Po niezłych pierwszych tygodniach sezonu, teraz Quinn Simmons przeżywa drobny kryzys.
Jeszcze kilkanaście dni temu Amerykanin brylował na włoskich trasach. W Strade Bianche zajął 7. miejsce, a podczas Tirreno-Adriatico zdobył w pełni zasłużoną koszulkę najlepszego górala. Tymczasem ostatni weekend w Belgii nie był dla niego już taki udany. Nie ukończył ani E3, ani Gandawa-Wevelgem.
Po Tirreno-Adriatico zachorowałem, przez co nie byłem w stanie całkowicie przygotować się do flandryjskich klasyków. Tutaj, żeby znaleźć się w czołowej grupie, musisz być gotowy na 110 procent
– mówił Cyclingnews.
Literki „DNF” widniejące przy jego nazwisku, nie oznaczają, że był całkowicie bezużyteczny dla ekipy. Jej liderzy – Mads Pedersen i Jasper Stuyven mogli liczyć na jego pomoc w pierwszej fazie wyścigu.
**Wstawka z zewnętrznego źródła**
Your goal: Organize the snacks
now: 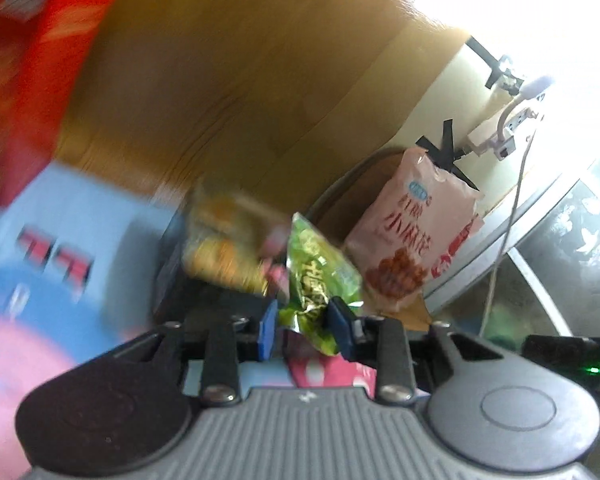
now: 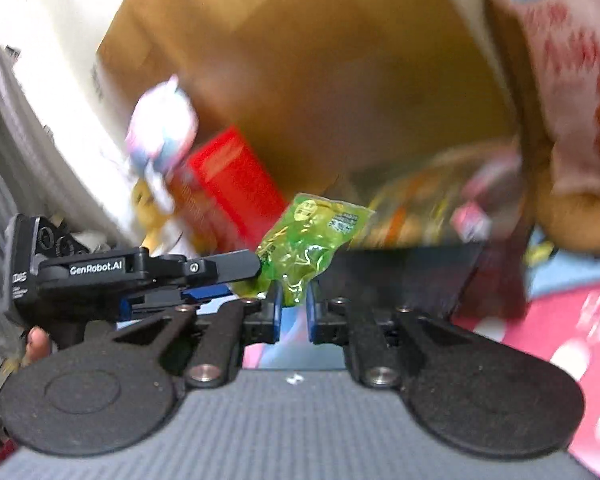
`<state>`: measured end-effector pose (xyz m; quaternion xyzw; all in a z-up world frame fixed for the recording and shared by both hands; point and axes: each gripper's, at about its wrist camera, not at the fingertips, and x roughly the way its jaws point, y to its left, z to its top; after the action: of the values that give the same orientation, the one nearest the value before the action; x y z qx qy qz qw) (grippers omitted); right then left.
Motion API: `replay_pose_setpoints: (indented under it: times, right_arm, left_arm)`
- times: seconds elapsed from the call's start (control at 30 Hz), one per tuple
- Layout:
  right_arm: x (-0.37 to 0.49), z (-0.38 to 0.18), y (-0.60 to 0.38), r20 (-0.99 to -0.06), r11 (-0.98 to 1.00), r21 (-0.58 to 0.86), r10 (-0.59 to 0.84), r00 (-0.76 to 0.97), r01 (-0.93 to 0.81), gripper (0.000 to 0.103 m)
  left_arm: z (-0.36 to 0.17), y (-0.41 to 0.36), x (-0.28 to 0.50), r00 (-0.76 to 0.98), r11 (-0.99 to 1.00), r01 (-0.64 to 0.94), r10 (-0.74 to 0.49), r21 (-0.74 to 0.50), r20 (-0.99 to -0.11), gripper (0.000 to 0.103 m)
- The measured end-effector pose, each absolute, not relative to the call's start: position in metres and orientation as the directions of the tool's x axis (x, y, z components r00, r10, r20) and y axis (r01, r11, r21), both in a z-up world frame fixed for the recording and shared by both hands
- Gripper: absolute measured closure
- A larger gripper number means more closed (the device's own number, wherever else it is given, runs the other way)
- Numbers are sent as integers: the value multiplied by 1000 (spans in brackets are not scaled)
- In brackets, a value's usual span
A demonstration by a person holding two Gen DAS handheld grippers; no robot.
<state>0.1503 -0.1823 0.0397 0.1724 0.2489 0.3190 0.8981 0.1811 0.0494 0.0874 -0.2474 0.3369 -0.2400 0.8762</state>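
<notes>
Wood-tone surface [image 1: 228, 80] fills the background, heavily blurred. Pink snack bag [image 1: 416, 232] stands at 2 o'clock from the left claw [image 1: 306, 330]. Green packet [image 2: 312, 240] is pinched by both: right claw [image 2: 292, 312] clamped on its bottom edge, left claw clamped on it too, coming in from 9 o'clock in the right wrist view. My read: a handover. Release one side only once the other grip is firm; thin foil slips.

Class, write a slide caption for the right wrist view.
Both grippers pinch one green snack packet above a blurred snack pile.
</notes>
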Motion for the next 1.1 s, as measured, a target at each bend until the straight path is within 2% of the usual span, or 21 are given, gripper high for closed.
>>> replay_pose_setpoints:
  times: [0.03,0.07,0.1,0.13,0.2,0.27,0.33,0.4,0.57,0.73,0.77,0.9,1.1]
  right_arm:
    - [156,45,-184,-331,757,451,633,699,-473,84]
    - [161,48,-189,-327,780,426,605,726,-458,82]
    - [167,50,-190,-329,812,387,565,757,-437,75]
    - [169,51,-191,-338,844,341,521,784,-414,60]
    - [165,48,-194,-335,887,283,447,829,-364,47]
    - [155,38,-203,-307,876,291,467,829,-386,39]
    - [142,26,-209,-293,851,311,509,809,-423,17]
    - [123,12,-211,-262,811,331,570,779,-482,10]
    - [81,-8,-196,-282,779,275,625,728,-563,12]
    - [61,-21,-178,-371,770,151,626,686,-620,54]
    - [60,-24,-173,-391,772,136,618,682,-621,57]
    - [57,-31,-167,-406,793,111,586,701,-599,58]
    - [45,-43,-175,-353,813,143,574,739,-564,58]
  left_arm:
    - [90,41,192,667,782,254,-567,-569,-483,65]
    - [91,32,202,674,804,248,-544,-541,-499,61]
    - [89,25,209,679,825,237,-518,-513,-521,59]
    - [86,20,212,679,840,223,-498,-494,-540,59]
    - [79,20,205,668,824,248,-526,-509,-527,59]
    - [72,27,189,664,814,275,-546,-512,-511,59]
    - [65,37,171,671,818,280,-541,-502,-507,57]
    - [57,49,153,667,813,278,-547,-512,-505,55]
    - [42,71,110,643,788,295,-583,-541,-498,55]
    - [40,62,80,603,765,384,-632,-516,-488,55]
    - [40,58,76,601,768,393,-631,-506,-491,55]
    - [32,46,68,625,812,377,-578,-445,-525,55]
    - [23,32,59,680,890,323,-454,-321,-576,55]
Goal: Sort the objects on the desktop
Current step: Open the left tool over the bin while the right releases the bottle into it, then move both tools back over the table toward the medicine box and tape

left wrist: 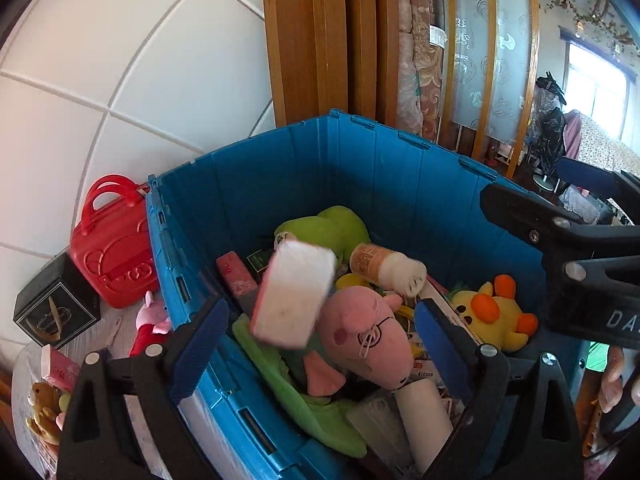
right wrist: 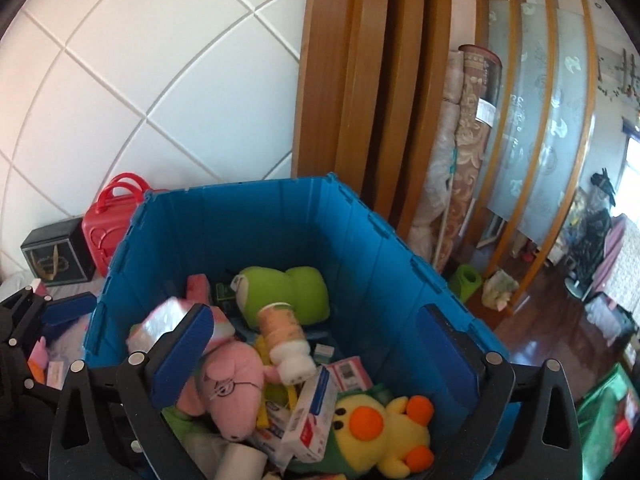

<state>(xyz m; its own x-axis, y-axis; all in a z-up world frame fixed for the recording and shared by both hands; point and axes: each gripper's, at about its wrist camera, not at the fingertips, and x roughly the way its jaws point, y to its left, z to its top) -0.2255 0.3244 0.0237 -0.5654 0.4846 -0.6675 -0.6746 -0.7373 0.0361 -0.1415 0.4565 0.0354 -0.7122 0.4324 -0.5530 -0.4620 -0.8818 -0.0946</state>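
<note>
A deep blue crate (left wrist: 280, 168) (right wrist: 240, 216) holds a pink pig plush (left wrist: 368, 340) (right wrist: 228, 392), a yellow duck plush (left wrist: 496, 316) (right wrist: 380, 436), a green plush (left wrist: 328, 228) (right wrist: 288, 292) and several boxes. My left gripper (left wrist: 320, 344) is open over the crate's near rim. A blurred white and pink packet (left wrist: 294, 294) (right wrist: 168, 326) hangs loose between its pads, touching neither. My right gripper (right wrist: 316, 350) is open above the toys. An orange bottle with a white cap (right wrist: 282, 340) (left wrist: 386, 266) lies tilted, cap down, free of the pads.
Left of the crate, a red toy case (left wrist: 112, 244) (right wrist: 108, 224), a black box (left wrist: 56, 308), a small pig figure (left wrist: 152, 320) and a bear toy (left wrist: 44, 412) sit on a table. Wooden door frames and rolled carpets (right wrist: 460, 160) stand behind. A person's fingers (left wrist: 612, 376) show at the right.
</note>
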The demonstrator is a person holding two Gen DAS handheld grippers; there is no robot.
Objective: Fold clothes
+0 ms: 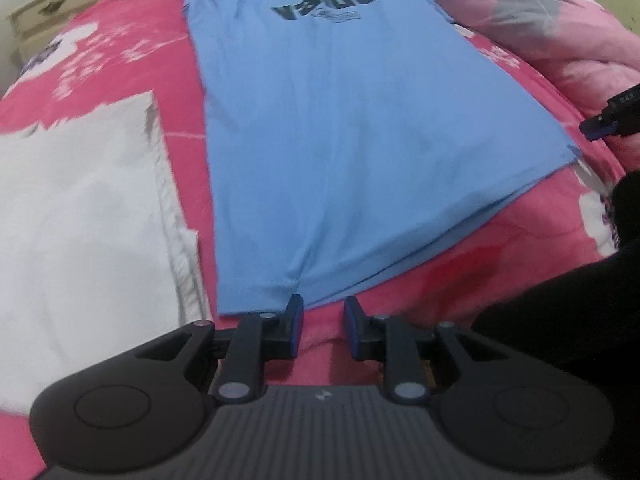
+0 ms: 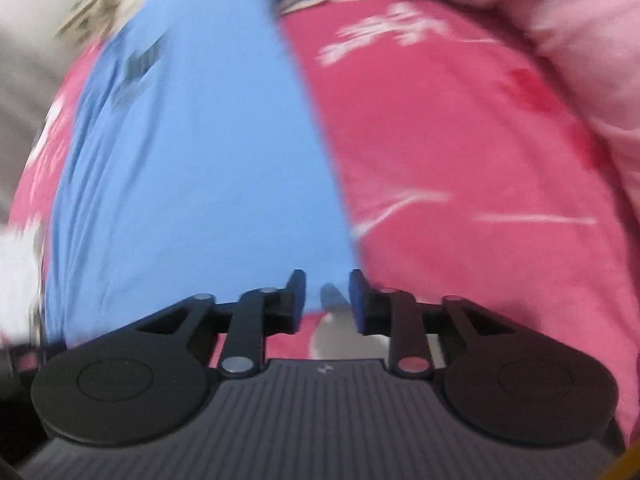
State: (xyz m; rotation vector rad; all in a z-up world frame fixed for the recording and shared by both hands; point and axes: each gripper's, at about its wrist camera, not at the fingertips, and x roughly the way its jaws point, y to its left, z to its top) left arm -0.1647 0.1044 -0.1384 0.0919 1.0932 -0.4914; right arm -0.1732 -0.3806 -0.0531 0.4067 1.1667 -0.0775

Fajnie że jestem w stanie pomagać kolegom w taki sposób, ale to nie wystarcza. Ja miałem być z nimi do końca – pomagać im na ostatnich metrach, a nie na pierwszych 100 kilometrach. To trochę frustrujące, ale cóż, musiałem zrobić dla nich chociaż tyle. Gdybym po prostu przejechał bezczynnie cały dzień w peletonie, czułbym się z tym jeszcze gorzej
– dodawał.
Już za dwa dni czeka go kolejny występ. Znalazł się bowiem w składzie swojej ekipy na Dwars door Vlaanderen. Po tym wyścigu ma być podjęta decyzja, co do jego dalszych startów. Jeśli jego dyspozycja będzie wyraźnie lepsza, niż podczas ostatniego weekendu – wystąpi m.in. w Ronde van Vlaanderen, Amstel Gold Race oraz Paryż-Roubaix – zgodnie z pierwotnymi ustaleniami. W przeciwnym wypadku prawdopodobnie pojedzie do Girony, by tam przygotowywać się do kolejnych startów, wśród których ma znaleźć się m.in. Tour de France.